The term spina bifida refers, strictly speaking, to a developmental defect of the spinal column in which the arches of one or more of the spinal vertebrae have failed to fuse together so that the spine is ‘bifid’, a Latin term meaning split in two. Through this gap in the spine either the spinal cord itself or its surrounding membranes protrude, depending upon which of several types of spina bifida the child is suffering from. A great deal of publicity has been given to this condition during the last decade and most people to whom the term means anything at all probably associate it with a severely disabled child with paralysed legs and incontinence of the bladder and bowel. It is important to point out from the start that the general term ‘spina bifida’ embraces a group of developmental defects of the spinal column ranging from a condition called spina bifida occulta which is very common but usually has no effect on function, to the far more complex and serious condition which the term ‘spina bifida’ has come to mean to most of the public, i.e. myelomeningocele. (Medical terms summarized in Glossary, p. 313.)

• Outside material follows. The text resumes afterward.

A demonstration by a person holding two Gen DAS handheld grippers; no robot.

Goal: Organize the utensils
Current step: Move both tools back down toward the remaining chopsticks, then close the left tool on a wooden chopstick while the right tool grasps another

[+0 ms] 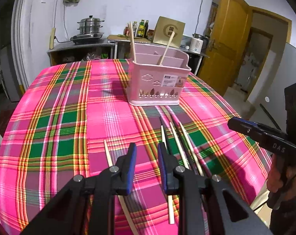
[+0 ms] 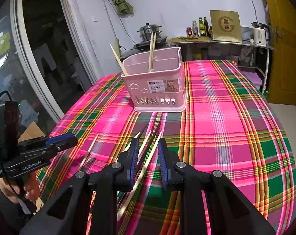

In the normally developing human embryo the central nervous system, including the brain and the spinal cord, begins as a single sheet of cells: this sheet of cells develops during the second week of pregnancy into what is called the neural plate (Fig. 1.1a). During the third week of pregnancy the neural plate enlarges and forms a symmetric longitudinal groove (Fig. 1.1b). In the fourth week the neural groove deepens and folds develop on either side, which eventually fuse so that instead of an open groove a closed tube is formed (Fig. 1.1c and d). This elongated hollow cylinder is called the neural tube and it eventually differentiates into the brain and the spinal cord. Following this, supportive and protective tissues develop to enclose the spinal cord and the brain (for example, the meninges), and finally a bony covering is formed, the vertebrae of the spinal column (which enclose and protect the spinal cord) and the cranium (the skull).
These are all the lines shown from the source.